### ASSIGNMENT
When you return the data, keep every word exact and include none of the images.

::::::

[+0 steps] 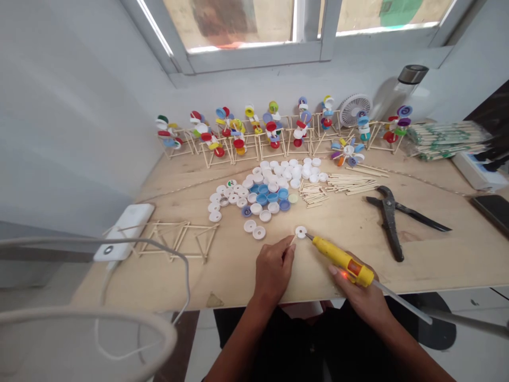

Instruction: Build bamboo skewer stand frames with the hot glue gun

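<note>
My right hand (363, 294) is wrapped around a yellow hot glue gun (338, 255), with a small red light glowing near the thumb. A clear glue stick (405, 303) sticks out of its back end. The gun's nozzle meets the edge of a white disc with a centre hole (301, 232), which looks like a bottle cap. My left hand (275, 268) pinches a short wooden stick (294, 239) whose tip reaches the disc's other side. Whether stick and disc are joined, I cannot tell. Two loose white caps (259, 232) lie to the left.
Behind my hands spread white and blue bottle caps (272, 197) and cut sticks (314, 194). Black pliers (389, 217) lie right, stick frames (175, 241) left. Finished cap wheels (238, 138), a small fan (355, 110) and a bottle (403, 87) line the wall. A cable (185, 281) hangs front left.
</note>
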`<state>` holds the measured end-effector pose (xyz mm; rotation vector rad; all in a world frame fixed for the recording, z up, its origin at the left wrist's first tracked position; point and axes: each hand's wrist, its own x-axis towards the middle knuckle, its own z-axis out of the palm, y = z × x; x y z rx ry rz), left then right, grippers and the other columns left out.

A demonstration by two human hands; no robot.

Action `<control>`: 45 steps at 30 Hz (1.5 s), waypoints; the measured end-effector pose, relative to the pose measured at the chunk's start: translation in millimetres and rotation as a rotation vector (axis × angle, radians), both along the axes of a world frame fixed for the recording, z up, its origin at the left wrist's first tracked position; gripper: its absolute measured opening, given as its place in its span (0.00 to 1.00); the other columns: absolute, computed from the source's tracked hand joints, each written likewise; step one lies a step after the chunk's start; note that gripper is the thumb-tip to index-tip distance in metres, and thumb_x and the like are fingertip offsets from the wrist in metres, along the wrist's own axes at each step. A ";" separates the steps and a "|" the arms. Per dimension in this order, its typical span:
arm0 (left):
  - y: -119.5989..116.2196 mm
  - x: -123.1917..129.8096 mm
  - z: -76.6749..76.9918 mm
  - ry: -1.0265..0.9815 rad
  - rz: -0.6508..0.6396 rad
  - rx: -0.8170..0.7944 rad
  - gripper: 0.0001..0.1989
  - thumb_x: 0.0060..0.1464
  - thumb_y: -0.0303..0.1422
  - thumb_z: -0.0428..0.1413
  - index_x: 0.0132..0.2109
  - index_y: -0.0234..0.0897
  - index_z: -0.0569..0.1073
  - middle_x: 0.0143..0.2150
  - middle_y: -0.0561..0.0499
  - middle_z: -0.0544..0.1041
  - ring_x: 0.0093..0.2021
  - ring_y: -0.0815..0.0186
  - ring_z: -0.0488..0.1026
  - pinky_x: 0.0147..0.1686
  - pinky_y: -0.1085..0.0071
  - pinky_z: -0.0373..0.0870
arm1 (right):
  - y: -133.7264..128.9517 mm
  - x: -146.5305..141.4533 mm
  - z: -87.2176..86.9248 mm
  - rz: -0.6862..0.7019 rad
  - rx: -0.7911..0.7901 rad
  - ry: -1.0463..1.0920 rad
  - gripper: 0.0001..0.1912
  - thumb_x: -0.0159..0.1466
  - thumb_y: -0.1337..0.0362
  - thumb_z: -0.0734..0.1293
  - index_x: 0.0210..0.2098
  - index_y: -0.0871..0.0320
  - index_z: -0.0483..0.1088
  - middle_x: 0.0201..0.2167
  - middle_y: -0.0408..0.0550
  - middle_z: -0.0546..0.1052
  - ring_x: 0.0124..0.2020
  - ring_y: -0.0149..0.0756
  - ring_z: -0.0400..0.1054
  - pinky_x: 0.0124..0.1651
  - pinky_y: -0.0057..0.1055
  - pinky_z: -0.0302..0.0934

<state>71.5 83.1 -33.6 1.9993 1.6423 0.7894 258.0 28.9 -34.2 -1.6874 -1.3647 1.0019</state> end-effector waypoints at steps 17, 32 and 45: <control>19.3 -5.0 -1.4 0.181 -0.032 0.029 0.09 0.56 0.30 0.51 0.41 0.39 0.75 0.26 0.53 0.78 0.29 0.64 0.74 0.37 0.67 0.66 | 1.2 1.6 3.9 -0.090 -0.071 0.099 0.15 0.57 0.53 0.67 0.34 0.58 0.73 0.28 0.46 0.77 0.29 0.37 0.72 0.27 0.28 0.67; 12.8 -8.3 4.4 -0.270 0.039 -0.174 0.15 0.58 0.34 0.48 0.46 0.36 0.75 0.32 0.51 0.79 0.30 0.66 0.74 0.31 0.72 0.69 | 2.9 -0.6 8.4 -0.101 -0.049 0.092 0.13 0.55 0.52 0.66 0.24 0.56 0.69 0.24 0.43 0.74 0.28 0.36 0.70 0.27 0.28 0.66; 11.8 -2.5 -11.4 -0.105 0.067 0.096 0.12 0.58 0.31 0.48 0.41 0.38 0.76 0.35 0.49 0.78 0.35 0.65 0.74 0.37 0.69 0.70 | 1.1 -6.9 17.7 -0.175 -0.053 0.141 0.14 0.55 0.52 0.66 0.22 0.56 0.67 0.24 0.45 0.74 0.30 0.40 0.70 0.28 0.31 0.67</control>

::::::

### EXERCISE SOLUTION
[+0 steps] 

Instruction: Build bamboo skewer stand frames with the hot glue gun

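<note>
My right hand (363, 294) is wrapped around a yellow hot glue gun (338, 255), with a small red light glowing near the thumb. A clear glue stick (405, 303) sticks out of its back end. The gun's nozzle meets the edge of a white disc with a centre hole (301, 232), which looks like a bottle cap. My left hand (275, 268) pinches a short wooden stick (294, 239) whose tip reaches the disc's other side. Whether stick and disc are joined, I cannot tell. Two loose white caps (259, 232) lie to the left.
Behind my hands spread white and blue bottle caps (272, 197) and cut sticks (314, 194). Black pliers (389, 217) lie right, stick frames (175, 241) left. Finished cap wheels (238, 138), a small fan (355, 110) and a bottle (403, 87) line the wall. A cable (185, 281) hangs front left.
</note>
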`<state>` holds the measured end-effector pose (xyz mm; rotation vector rad; all in a world frame fixed for the recording, z up, its origin at the left wrist's first tracked position; point and axes: each hand's wrist, its own x-axis towards the middle knuckle, its own z-axis out of the palm, y = z × x; x y z rx ry rz), left then right, grippers and the other columns left out.

A demonstration by two human hands; no robot.

Action `<control>`: 45 steps at 30 Hz (1.5 s), waypoints; the measured end-effector pose, relative to the pose measured at the chunk's start: translation in millimetres and rotation as a rotation vector (axis × angle, radians), both along the axes of a world frame fixed for the recording, z up, its origin at the left wrist's first tracked position; gripper: its absolute measured opening, given as its place in its span (0.00 to 1.00); the other columns: absolute, computed from the source's tracked hand joints, each written likewise; step one lies a step after the chunk's start; note that gripper is the thumb-tip to index-tip distance in metres, and thumb_x and the like are fingertip offsets from the wrist in metres, along the wrist's own axes at each step. A ";" separates the steps and a "|" the arms. Per dimension in this order, its typical span:
arm0 (left):
  - y: -119.5989..116.2196 mm
  - x: -123.1917..129.8096 mm
  - z: -76.6749..76.9918 mm
  - ry: -1.0265..0.9815 rad
  - rz: -0.6508..0.6396 rad
  - rx: -0.8170..0.7944 rad
  - gripper: 0.0001..0.1989
  - thumb_x: 0.0060..0.1464
  - thumb_y: -0.0303..0.1422
  - thumb_z: -0.0428..0.1413
  - index_x: 0.0132..0.2109
  - index_y: -0.0234..0.0897
  - index_z: -0.0569..0.1073
  - middle_x: 0.0143..0.2150
  - middle_y: -0.0561..0.0499
  - middle_z: -0.0544..0.1041
  - ring_x: 0.0093..0.2021
  - ring_y: -0.0815..0.0186
  - ring_z: -0.0488..0.1026
  - pinky_x: 0.0147..0.1686
  - pinky_y: -0.1085..0.0071
  - pinky_z: -0.0373..0.0870
arm1 (right):
  - y: -133.7264..128.9517 mm
  - x: -146.5305..141.4533 mm
  - z: -87.2176..86.9248 mm
  - rz: -0.6862..0.7019 rad
  - rx: -0.7911..0.7901 rad
  - ry: -1.0463..1.0920 rad
  - gripper: 0.0001..0.1912
  - thumb_x: -0.0159..0.1466
  - thumb_y: -0.1337..0.0362
  - thumb_z: -0.0734..0.1293
  - index_x: 0.0210..0.2098
  - index_y: -0.0871..0.0320
  - index_z: -0.0483..0.1088
  - middle_x: 0.0201..0.2167
  - middle_y: -0.0408..0.0550
  - middle_z: -0.0546..0.1052
  - ring_x: 0.0124..0.2020
  - ring_y: -0.0149..0.0756
  - ring_z: -0.0400..0.1054
  - pinky_x: 0.0124..0.1651
  - pinky_y: -0.0057..0.1055
  - pinky_z: -0.0302..0.0934

<state>71.5 83.1 -33.6 1.9993 1.6423 0.7894 258.0 28.9 -34.2 -1.6874 -1.3647 1.0019</state> end-effector waypoints at steps 17, 32 and 45: <control>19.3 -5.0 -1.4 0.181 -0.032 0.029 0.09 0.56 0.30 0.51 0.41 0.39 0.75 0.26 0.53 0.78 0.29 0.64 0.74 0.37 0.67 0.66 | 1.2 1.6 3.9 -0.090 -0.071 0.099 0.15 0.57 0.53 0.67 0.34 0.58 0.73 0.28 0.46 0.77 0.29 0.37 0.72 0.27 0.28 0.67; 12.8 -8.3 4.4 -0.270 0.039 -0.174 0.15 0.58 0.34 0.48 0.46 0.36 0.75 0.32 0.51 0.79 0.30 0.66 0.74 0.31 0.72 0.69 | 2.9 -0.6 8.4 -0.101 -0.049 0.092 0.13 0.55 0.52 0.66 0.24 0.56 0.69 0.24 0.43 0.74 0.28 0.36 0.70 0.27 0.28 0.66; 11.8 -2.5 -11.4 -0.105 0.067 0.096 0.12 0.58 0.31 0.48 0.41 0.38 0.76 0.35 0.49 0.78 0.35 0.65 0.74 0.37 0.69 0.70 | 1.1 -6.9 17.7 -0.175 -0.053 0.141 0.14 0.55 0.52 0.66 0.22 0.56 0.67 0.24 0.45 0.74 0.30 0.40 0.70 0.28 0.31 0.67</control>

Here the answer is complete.